Return only the number of lines in the records below where the string "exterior" shows up.

BEGIN SUPPLIED RECORDS

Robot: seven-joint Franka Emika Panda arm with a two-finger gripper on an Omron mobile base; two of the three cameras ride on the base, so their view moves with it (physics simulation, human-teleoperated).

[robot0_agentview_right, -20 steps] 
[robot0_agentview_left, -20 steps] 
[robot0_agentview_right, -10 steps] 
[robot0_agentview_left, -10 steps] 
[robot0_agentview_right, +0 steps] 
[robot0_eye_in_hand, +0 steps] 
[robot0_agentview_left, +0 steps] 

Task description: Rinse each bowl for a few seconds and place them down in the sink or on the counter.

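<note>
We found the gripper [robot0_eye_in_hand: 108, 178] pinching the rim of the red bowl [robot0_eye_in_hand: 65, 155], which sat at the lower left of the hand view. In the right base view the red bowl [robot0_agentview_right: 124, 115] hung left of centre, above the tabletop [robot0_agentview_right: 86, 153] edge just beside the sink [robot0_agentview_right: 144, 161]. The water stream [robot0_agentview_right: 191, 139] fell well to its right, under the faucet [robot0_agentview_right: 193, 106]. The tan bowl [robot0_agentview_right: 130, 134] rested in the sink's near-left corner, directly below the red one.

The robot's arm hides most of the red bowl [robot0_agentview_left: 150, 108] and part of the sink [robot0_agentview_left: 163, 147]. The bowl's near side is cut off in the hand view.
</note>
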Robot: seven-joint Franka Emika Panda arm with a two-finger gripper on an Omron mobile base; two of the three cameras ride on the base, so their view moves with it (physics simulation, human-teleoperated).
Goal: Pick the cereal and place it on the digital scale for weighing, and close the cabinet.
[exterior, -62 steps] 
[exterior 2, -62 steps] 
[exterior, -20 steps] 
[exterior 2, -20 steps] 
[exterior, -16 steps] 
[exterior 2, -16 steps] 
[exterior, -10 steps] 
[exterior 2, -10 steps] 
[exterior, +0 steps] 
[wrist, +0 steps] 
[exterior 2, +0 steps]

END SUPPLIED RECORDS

## WRITTEN RESPONSE
10